Jason Gibbs, vice-president and portfolio manager at 1832 Asset Management LP. Gibbs is a senior member of the firm's equity-income team, which has a wide range of mandates including Scotia Canadian DividendScotia Diversified Monthly Income and Scotia Income Advantage.

Michele Robitaille, managing director and equity-income specialist at Guardian LP, a sub-advisor to the BMO family of funds. The Guardian equity team's mandates include BMO Growth & Income and BMO Monthly Income II.

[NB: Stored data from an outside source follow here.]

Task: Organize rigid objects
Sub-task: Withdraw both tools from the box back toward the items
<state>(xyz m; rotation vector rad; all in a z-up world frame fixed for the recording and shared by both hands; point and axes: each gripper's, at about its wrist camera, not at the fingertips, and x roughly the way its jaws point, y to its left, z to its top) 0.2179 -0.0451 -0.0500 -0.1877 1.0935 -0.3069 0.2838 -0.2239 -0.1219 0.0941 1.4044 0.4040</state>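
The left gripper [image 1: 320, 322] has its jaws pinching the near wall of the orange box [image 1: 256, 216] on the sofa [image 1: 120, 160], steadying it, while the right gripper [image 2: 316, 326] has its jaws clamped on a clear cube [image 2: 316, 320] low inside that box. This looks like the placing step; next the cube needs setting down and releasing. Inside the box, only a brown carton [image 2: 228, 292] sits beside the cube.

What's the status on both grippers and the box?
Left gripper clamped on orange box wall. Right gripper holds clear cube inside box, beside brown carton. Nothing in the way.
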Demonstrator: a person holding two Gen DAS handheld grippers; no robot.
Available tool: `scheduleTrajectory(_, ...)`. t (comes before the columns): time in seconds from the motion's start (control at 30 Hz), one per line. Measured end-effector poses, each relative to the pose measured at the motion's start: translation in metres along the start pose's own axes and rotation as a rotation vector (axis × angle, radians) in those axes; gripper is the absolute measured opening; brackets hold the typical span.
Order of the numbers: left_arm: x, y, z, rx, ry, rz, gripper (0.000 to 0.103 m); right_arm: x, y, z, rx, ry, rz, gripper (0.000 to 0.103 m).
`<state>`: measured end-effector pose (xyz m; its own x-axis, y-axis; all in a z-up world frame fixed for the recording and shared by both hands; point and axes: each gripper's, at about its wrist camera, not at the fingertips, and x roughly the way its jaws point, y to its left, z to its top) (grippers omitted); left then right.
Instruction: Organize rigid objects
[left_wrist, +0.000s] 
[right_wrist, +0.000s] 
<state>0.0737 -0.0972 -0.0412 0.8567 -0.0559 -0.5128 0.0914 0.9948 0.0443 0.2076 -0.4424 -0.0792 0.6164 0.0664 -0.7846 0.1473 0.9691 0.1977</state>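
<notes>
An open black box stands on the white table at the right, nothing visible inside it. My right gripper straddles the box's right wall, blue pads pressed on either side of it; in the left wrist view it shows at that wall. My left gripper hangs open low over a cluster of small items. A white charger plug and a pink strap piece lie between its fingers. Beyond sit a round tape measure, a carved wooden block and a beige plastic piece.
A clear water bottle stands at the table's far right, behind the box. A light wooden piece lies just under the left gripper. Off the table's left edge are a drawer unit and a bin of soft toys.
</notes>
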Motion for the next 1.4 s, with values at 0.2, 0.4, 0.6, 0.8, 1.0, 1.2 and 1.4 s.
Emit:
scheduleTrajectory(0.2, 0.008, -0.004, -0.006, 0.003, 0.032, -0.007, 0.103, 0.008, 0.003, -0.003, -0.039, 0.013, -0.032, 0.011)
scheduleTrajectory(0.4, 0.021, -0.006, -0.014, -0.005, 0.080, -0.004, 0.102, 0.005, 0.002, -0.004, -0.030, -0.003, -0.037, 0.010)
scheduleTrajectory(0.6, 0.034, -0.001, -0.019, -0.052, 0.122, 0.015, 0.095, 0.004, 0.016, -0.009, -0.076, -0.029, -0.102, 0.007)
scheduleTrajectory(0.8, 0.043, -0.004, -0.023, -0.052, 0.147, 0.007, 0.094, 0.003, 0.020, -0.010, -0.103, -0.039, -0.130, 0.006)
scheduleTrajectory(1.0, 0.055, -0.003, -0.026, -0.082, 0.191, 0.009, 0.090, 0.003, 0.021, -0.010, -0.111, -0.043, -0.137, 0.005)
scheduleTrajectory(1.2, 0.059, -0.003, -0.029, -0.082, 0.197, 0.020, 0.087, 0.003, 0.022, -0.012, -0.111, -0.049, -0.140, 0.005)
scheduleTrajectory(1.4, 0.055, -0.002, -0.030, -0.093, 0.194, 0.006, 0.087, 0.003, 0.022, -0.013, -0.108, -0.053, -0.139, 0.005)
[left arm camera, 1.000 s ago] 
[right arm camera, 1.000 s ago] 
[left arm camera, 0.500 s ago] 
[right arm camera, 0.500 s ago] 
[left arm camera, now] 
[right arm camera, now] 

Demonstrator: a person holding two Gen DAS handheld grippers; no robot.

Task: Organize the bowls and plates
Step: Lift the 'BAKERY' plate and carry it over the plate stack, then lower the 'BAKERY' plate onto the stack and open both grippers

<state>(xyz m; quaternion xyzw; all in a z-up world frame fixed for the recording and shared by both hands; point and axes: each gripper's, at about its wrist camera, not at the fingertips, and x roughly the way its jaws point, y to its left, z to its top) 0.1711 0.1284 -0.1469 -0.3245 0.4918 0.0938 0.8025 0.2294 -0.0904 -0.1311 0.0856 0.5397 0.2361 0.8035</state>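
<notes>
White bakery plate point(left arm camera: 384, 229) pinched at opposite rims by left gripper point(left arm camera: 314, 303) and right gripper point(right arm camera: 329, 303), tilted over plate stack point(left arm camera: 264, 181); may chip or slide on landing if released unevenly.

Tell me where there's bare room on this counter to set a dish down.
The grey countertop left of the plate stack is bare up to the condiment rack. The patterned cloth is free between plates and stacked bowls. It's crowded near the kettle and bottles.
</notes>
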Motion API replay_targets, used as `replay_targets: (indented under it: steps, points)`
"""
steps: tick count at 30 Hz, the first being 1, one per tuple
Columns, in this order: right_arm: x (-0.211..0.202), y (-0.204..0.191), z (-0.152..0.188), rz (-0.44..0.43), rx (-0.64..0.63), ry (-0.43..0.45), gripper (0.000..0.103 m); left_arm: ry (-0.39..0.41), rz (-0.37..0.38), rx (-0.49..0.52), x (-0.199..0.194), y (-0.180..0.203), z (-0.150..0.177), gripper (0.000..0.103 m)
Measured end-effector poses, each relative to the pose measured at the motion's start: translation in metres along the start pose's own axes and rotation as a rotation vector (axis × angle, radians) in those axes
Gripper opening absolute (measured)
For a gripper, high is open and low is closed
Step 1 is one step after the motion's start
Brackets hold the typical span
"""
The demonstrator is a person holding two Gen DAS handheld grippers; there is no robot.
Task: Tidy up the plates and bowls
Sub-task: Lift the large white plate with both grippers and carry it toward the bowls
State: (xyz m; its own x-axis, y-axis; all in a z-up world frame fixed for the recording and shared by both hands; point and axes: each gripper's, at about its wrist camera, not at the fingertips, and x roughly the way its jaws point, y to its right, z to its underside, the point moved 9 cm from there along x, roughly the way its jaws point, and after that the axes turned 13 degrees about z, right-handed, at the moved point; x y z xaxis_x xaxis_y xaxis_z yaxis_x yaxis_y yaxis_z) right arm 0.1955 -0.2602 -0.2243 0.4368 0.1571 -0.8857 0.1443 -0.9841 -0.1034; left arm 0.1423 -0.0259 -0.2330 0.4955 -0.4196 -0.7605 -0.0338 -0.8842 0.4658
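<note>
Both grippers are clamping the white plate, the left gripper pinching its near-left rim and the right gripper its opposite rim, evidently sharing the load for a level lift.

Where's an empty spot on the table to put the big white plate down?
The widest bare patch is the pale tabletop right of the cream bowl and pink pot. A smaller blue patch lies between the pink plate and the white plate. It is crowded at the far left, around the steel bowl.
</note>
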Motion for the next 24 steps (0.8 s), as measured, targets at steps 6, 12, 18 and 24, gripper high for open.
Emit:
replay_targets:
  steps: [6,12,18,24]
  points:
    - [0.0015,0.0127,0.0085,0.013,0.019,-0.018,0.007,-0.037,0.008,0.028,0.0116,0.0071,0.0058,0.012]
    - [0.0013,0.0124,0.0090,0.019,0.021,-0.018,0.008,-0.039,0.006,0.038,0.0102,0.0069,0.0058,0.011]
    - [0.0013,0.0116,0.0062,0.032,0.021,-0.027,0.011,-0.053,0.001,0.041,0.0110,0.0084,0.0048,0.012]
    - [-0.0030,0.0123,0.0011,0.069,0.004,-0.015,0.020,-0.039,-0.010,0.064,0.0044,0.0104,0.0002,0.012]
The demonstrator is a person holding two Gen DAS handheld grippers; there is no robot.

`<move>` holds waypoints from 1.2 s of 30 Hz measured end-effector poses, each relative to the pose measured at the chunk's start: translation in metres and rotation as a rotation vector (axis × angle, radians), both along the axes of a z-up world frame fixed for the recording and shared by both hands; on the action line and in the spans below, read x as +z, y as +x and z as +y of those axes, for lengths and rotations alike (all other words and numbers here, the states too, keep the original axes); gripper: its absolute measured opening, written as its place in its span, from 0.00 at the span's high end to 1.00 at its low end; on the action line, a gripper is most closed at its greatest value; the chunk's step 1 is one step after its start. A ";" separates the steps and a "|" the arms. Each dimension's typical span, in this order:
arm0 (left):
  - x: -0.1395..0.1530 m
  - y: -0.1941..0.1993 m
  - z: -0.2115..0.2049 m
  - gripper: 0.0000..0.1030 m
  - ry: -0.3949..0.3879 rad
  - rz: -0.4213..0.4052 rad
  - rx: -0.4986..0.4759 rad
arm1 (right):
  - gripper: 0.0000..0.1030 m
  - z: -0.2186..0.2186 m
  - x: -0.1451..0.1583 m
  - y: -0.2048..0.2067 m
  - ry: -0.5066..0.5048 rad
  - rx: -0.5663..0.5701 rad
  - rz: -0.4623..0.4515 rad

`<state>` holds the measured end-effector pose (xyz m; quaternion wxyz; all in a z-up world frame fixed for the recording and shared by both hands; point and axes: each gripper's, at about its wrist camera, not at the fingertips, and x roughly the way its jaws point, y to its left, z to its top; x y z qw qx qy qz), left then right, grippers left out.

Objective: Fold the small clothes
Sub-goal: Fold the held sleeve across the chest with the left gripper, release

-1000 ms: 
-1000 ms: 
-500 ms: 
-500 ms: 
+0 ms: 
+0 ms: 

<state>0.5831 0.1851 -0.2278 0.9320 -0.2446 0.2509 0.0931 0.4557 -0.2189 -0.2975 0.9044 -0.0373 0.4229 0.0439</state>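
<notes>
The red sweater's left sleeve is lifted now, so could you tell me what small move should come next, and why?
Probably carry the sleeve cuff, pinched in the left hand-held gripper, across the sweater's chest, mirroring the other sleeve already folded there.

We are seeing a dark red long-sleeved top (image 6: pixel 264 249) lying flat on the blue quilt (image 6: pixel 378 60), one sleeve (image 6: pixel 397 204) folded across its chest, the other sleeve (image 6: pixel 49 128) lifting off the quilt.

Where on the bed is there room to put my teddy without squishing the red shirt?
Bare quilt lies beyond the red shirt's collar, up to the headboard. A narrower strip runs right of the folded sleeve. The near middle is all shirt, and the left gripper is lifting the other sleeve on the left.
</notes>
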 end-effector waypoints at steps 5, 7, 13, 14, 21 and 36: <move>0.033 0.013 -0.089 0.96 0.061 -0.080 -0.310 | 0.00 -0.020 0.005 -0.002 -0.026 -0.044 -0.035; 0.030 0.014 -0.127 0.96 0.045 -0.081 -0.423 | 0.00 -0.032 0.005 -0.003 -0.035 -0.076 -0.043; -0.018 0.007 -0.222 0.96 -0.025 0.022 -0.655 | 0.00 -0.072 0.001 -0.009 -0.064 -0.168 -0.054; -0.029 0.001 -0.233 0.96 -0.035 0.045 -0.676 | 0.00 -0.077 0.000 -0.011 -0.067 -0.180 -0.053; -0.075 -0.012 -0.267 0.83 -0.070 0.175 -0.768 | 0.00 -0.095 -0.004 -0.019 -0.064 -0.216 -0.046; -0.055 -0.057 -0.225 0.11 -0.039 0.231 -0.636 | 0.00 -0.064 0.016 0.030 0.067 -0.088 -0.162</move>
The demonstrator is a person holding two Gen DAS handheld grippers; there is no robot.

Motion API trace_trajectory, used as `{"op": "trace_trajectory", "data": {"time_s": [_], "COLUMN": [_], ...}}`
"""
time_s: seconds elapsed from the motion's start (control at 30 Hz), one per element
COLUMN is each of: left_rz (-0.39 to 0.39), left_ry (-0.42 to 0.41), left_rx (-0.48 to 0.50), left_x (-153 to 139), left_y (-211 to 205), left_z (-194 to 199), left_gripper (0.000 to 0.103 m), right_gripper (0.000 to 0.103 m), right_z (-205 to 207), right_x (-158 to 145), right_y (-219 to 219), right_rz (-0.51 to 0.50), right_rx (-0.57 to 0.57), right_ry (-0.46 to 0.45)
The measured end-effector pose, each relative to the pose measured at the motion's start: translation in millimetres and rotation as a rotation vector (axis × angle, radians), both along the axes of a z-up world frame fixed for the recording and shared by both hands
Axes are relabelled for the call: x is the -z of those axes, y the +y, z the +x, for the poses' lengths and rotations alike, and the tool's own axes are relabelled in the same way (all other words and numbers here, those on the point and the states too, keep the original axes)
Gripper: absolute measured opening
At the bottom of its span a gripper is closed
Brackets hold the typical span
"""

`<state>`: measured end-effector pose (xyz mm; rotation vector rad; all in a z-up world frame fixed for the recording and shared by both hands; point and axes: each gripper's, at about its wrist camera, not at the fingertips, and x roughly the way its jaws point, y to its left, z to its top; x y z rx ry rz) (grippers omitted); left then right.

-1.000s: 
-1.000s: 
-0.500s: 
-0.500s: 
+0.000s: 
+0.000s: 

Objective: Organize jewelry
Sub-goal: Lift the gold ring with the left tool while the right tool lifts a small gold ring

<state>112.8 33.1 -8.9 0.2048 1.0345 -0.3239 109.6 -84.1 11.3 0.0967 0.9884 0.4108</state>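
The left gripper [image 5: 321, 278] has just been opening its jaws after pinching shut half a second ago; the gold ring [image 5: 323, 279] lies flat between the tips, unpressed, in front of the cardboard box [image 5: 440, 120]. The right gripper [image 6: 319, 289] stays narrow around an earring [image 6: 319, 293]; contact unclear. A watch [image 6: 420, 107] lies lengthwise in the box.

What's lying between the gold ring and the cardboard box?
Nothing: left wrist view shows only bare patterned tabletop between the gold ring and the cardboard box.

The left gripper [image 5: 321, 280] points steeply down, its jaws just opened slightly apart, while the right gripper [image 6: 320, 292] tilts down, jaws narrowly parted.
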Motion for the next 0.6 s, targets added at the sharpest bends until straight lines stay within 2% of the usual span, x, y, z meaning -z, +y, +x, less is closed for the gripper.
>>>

 Peter Frost, vice-president and portfolio manager at AGF Investments Inc. Frost's responsibilities include two income-oriented balanced funds: AGF Monthly Income and AGF Traditional Income. He also manages AGF Canadian Stock, the domestic-equity flagship.

Their moderator was Morningstar columnist Sonita Horvitch, whose three-part series began on Monday and concludes on Friday.

Q: Let's talk about asset allocation within balanced funds.

Frost: AGF Monthly High Income emphasizes high dividend yields in the equity sleeve while AGF Traditional Income focuses on stocks growing their dividends. These are tactical asset-allocation funds. I actively move around the strategic long-term asset mix of 50-50 for both funds. Both funds currently have some 64% in equities.

Gibbs: We have taken up the equity weight in our balanced funds. The big picture is that you want to be overweight equities in this environment. Bonds continue to act as good ballast to a balanced portfolio.

Q: Discipline in stock selection?

Peter Frost

Frost: When I buy stocks, I look for a target return of at least 30%, two years from purchase date. My benchmark for the equity component is the S&P/TSX Composite Index. I screen for dividend growth on 5,000 companies every month-end, of which 650 are Canadian. I target companies that focus on growing earnings and cash flow, with a minimum market capitalization of $200 million. There are some 56 names in the equity sleeve of Traditional Income and around 60 in Monthly Income.

Robitaille: My mandates include BMO Monthly High Income II, a Canadian-focused equity-only portfolio. We have 39 names at present. We are bottom-up fundamental stock pickers. We continually review the universe to identify companies that have not only sustainable dividends, but dividends that can grow. We focus on the top 75% of the dividend-yielding Canadian universe; that would be a minimum yield of 1.7% or 1.8%. We have a minimum market cap of $1billion.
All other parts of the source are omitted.